New campus designed for hurricane and pandemic readiness
In response to past hurricane activity, the new Ruth Bader Ginsburg Hospital is encircled by a 4-foot-tall perimeter flood wall.
Image by Edward Caruso Photography
Hurricane Sandy devastated New York’s Coney Island Hospital and its campus in 2012, and constructing its replacement faced additional hurdles during the pandemic. Nonetheless, the restored NYC Health + Hospitals South Brooklyn Health campus and the Ruth Bader Ginsburg Hospital, New York City’s first new public hospital in over 40 years, opened last year.
“Growing up, my family used what was then Coney Island Hospital,” says NYC Health + Hospitals President and CEO Mitchell Katz, M.D. “To see it now rebuilt as this amazing place is such a wonderful thing.”
The storm-resilient, 371-bed hospital boasts a flood-proof emergency department, state-of-the-art patient rooms and equipment, and a flood wall designed to withstand a 500-year storm, along with flood-resistant power, heating, cooling and water systems. The new facility also features state-of-the-art operating rooms, improved robotic surgery capabilities, 80 private medical-surgical beds, 60 behavioral health beds, and diagnostic, interventional radiology and clinical laboratories.
The original campus comprised existing buildings, some more than 100 years old, with infrastructure supported by a single central utility plant. John Flanagan, RA, LEED AP, project manager and project architect for global architecture, planning and design firm NBBJ, commented on the risks inherent in that setup.
“Post-Sandy, the electrical connections throughout the campus were fed with industrial temporary cabling,” he says. “Almost like giant extension cords.”
The new perimeter flood wall around the entire campus is approximately 4 feet tall with sliding flood barriers, protecting the existing tower and main buildings. Critical infrastructure was raised from the first floor to the roof level to keep power critical to running the facility safe from flooding.
“All critical services that used to come from the central utility plant now come from the fifth floor of the new Ruth Bader Ginsburg building, where all the information technology services, the main distribution frames and the ‘brains’ of the hospital are now located,” Flanagan says.
The new emergency department is on the second floor, with a ramp accommodating ambulances, police cars and a drop-off area for patients.

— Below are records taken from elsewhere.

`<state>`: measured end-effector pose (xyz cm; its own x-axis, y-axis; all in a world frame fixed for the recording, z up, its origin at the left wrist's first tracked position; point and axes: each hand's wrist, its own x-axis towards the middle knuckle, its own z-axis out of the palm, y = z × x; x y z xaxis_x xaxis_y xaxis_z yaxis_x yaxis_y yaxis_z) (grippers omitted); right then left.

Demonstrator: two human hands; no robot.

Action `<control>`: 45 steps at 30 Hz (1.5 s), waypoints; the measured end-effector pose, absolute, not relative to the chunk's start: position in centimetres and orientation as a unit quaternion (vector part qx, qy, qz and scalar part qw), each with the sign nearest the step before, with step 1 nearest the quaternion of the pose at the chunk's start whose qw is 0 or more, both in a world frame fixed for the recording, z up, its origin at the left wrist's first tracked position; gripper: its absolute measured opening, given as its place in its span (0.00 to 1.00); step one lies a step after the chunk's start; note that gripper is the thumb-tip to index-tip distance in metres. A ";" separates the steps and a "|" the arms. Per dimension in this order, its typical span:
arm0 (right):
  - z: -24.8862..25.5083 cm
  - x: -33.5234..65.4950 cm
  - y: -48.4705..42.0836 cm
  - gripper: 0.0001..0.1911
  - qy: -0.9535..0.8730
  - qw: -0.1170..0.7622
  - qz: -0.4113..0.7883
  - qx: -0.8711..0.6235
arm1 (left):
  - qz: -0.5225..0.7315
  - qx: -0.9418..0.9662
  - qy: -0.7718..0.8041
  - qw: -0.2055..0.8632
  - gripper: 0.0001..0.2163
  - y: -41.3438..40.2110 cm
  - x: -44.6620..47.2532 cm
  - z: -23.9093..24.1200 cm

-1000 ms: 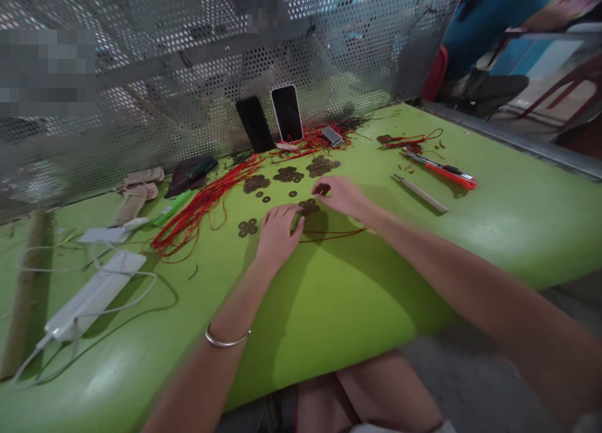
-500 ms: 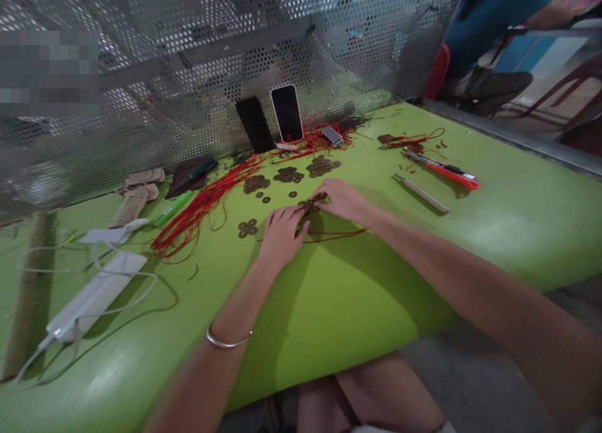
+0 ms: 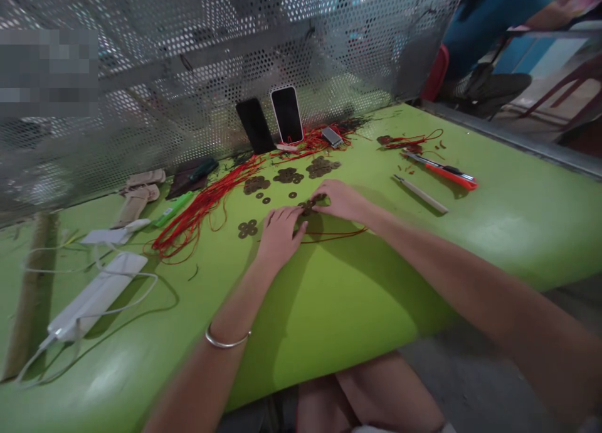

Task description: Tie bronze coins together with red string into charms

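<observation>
Several round brown coins with holes lie in a small cluster at the middle of the green table. My left hand rests over the table with its fingers stretched out, the fingertips touching the cluster's left edge. At its right side my right hand is closed in a pinch on a coin, partly hidden by the fingers. A thin red cord runs across the table just below both hands. Left of my left hand sits a separate group of coins.
Coin piles lie beyond my hands. A red cord bundle stretches to the left, near a white power strip. At right are a red utility knife and a slim pale-handled tool. Two phones lean against the perforated metal panel.
My left hand has shifted slightly left and its thumb lies a little further from the cluster. My right hand stays at the coins, its fingers slightly moved.
</observation>
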<state>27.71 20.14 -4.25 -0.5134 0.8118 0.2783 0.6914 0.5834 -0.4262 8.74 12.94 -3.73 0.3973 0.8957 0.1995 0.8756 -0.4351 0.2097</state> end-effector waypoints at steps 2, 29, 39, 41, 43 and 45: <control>-3.9 27.8 20.0 0.14 -0.854 0.253 0.129 -0.436 | 0.143 0.834 0.531 0.034 0.17 12.9 8.7 -3.7; -0.2 27.6 17.1 0.20 -0.880 0.325 -0.029 -0.345 | 0.127 0.750 0.646 -0.057 0.22 16.3 3.2 -4.2; 0.3 27.7 17.0 0.20 -0.869 0.348 -0.035 -0.349 | 0.086 0.736 0.669 -0.065 0.21 17.7 2.8 -3.7; 0.5 27.9 17.0 0.20 -0.866 0.352 -0.034 -0.352 | 0.078 0.728 0.676 -0.081 0.17 18.0 2.4 -3.3; 0.6 28.0 17.0 0.20 -0.866 0.356 -0.032 -0.350 | 0.074 0.717 0.687 -0.094 0.15 17.9 1.8 -2.8; 0.7 28.2 17.1 0.19 -0.866 0.359 -0.029 -0.346 | 0.072 0.701 0.702 -0.098 0.15 17.7 1.0 -2.5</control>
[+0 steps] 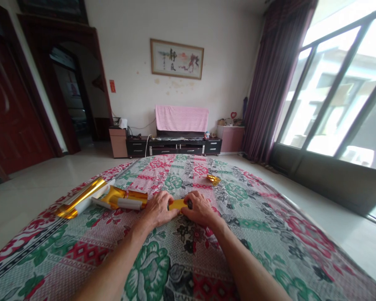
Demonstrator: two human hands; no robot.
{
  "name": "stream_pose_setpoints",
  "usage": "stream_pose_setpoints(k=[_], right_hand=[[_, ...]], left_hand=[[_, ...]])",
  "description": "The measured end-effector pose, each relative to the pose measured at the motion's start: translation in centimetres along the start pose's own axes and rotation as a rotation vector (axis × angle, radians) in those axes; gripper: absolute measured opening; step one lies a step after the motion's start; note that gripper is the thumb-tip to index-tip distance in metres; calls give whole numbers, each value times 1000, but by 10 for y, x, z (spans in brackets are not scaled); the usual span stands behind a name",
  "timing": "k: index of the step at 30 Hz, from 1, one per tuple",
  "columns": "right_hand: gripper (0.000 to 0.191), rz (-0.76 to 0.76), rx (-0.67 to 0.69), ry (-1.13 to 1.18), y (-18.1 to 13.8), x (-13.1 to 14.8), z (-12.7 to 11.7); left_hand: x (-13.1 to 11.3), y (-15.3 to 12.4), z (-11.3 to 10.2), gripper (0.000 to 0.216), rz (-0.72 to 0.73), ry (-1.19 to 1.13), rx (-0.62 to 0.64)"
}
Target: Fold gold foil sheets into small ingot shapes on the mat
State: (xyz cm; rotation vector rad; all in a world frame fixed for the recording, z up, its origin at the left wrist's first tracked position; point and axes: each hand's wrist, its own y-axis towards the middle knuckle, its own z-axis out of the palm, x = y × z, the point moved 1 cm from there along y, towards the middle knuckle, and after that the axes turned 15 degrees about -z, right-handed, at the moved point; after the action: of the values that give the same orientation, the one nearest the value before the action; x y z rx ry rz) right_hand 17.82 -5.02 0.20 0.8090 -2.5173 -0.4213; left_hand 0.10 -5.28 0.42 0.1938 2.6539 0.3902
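Note:
A small piece of gold paper (178,204) lies low over the patterned cloth, between my two hands. My left hand (159,209) pinches its left end, thumb toward me and fingers curled at the far side. At the other end my right hand (199,207) grips it the same way. Both ends of the paper are hidden by the fingers. Just left of my left hand lie curled gold-and-white sheets (123,198), with a longer rolled gold sheet (84,196) beyond them. A crumpled or folded gold paper shape (213,179) rests ahead and to the right.
A floral cloth (238,251) in red, green and grey covers the table. Behind it, a low black cabinet (175,146) stands along the wall, with a pink cloth (181,118) draped above. Large windows are on the right and a doorway on the left.

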Motion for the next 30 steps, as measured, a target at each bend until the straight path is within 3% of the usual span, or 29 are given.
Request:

“The hospital utilizes a combination of electric elevators, with machine rooms on the highest floor, and hydraulic elevators for express service to the second-floor emergency department. Underground diesel fuel tanks supply the two emergency generators on the fifth floor,” Flanagan explains. “The hydraulic elevator machine rooms, the fuel pumps and any critical infrastructure required on the first floor are located in hardened concrete enclosures 19 feet above flood level.”
Access to each of the hardened spaces is through a gasketed flood-proof door, and every flood control device was subject to in-place testing to ensure they provide the specified level of protection.
The design of the campus also accommodates new realities around COVID-19 and other similar threats, says NBBJ Principal Bryan Langlands, FAIA, FACHA.
“Quickly exploring and making recommendations so that leadership can make informed decisions about what upgrades should be made to make the structure more robust and resilient in the event of another pandemic was an unexpected challenge,” Langlands says.
NBBJ was asked to improve on existing designs based on lessons learned during the pandemic.
“We built the medical-surgical nursing units and patient rooms as flex rooms,” Langlands continues. “We added additional medical gases and electrical power in the patient rooms and increased the overall bulk oxygen capacity to accommodate increased simultaneous ventilator use to treat higher acuity patients if needed. Additionally, we incorporated the ability to convert full nursing unit floors to negative pressure with 100% exhaust to the exterior to address an influx of infectious patients.”
Innovative solutions around resilience are rapidly becoming the norm in health care infrastructure, design and construction.
“One of the most critical aspects of the entire project is the data systems and the backup. There are backups to the backups, which is mind-boggling,” Flanagan says. “I would say these measures are becoming the standard in areas subject to flooding or inundation. In fact, if organizations are not building this way now, they are not building thoughtfully.”